Given a sample \(x_i \ (i=1,\ldots,m)\) of data extracted from a distribution \(F_R(x)\), the test is used to check the null hypothesis \(H_0 : F_R(x) = F(x,\theta)\), where \(F(x,\theta)\) is the hypothetical distribution and \(\theta\) is an array of parameters estimated from the sample \(x_i\).

The Anderson-Darling goodness of fit test measures the departure between the hypothetical distribution \(F(x,\theta)\) and the cumulative frequency function \(F_m(x)\) defined as: $$F_m(x) = 0 \ , \ x < x_{(1)}$$ $$F_m(x) = i/m \ , \ x_{(i)} \leq x < x_{(i+1)}$$ $$F_m(x) = 1 \ , \ x_{(m)} \leq x$$ where \(x_{(i)}\) is the \(i\)-th element of the ordered sample (in increasing order).

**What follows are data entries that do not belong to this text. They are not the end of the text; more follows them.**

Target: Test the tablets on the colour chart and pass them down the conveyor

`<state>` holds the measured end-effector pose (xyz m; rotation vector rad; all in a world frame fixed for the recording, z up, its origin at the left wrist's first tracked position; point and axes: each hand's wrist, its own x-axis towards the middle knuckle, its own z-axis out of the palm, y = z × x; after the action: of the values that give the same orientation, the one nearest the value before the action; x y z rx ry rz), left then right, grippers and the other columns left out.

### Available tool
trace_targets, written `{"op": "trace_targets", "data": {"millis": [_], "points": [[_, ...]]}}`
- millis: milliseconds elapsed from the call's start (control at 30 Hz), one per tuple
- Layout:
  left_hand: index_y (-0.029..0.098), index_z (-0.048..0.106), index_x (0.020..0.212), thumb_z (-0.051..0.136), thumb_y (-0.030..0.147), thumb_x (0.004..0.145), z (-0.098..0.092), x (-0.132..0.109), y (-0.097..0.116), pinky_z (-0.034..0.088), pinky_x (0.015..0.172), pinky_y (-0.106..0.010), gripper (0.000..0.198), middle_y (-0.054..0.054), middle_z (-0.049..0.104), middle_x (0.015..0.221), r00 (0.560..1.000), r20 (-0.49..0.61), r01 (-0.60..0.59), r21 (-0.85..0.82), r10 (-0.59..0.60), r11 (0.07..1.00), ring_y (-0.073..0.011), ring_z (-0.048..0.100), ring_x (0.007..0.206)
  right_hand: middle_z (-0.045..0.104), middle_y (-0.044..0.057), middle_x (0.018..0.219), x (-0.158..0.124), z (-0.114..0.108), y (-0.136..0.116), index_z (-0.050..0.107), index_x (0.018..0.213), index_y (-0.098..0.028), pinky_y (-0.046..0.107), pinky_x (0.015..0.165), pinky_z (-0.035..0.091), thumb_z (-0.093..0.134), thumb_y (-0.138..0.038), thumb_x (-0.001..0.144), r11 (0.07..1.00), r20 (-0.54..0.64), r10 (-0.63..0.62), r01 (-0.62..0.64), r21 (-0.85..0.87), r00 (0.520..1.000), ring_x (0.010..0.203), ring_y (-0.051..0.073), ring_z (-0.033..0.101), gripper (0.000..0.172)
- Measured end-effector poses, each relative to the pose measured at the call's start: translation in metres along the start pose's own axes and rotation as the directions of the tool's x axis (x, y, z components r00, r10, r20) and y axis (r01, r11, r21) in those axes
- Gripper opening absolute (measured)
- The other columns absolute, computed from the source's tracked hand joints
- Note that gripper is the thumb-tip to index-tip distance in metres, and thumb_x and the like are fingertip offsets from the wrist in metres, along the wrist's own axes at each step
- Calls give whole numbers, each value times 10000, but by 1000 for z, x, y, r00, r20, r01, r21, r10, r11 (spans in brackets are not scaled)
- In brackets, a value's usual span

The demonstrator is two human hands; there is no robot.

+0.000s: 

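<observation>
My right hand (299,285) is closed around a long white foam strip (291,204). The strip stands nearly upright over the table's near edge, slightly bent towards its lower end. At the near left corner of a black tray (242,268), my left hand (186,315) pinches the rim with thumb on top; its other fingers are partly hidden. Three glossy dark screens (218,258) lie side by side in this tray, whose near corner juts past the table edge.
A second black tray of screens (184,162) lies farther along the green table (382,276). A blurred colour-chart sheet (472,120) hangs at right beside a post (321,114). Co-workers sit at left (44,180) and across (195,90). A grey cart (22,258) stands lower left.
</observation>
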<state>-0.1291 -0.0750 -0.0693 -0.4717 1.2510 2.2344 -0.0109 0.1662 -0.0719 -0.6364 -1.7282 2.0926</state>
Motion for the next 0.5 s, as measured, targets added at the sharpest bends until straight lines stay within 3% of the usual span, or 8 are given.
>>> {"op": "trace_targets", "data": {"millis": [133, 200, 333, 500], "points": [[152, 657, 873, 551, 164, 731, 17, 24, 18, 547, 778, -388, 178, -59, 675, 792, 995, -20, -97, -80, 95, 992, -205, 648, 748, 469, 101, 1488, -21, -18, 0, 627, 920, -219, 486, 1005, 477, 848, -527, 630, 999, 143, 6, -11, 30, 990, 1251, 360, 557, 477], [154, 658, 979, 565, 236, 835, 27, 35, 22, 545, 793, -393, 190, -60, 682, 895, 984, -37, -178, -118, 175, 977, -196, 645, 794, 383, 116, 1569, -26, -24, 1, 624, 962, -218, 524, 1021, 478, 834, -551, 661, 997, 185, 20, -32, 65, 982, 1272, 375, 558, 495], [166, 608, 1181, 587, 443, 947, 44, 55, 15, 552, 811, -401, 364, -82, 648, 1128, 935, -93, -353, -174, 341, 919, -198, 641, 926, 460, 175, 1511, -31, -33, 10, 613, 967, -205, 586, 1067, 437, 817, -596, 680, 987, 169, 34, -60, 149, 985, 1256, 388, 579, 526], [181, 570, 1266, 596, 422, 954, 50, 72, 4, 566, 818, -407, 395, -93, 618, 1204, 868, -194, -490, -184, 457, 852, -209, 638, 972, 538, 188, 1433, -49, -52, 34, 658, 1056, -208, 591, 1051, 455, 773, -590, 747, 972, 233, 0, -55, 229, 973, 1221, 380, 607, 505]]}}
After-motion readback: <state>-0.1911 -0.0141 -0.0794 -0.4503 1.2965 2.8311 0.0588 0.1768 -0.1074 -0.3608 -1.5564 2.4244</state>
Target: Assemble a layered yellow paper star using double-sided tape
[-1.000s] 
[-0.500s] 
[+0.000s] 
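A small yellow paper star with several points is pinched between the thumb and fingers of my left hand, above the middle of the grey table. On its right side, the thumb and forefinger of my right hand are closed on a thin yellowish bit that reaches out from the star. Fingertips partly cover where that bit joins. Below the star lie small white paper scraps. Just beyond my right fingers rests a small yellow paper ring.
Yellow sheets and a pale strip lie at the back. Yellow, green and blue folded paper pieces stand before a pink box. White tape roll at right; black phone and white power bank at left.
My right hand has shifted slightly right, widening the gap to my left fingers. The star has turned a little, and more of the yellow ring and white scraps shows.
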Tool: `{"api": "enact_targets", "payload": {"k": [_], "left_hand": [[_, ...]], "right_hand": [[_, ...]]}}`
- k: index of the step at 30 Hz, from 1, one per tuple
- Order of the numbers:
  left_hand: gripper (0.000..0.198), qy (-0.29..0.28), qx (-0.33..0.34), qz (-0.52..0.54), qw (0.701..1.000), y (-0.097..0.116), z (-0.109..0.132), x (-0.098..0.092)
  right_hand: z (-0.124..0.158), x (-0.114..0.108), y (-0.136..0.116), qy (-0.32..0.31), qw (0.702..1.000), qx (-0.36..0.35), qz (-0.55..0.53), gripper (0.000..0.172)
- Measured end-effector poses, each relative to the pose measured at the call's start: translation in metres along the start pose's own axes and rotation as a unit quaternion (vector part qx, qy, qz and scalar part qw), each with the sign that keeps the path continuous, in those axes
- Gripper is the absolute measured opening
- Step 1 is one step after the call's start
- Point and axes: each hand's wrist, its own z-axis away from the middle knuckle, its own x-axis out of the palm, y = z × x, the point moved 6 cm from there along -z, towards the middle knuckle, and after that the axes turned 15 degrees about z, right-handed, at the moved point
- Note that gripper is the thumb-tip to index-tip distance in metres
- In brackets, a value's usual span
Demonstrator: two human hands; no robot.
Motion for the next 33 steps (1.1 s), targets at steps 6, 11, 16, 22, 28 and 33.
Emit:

The test statistic is: $$Q^2 = m \! \int_x \left[ F_m(x) - F(x,\theta) \right]^2 \Psi(x) \,dF(x)$$ where \(\Psi(x)\), in the case of the Anderson-Darling test (Laio, 2004), is \(\Psi(x) = [F(x,\theta) (1 - F(x,\theta))]^{-1}\). In practice, the statistic is calculated as: $$A^2 = -m -\frac{1}{m} \sum_{i=1}^m \left\{ (2i-1)\ln[F(x_{(i)},\theta)] + (2m+1-2i)\ln[1 - F(x_{(i)},\theta)] \right\}$$

The statistic \(A^2\), obtained in this way, may be confronted with the population of the \(A^2\)'s that one obtain if samples effectively belongs to the \(F(x,\theta)\) hypothetical distribution. In the case of the test of normality, this distribution is defined (see Laio, 2004). In other cases, e.g. the Pearson Type III case, can be derived with a Monte-Carlo procedure.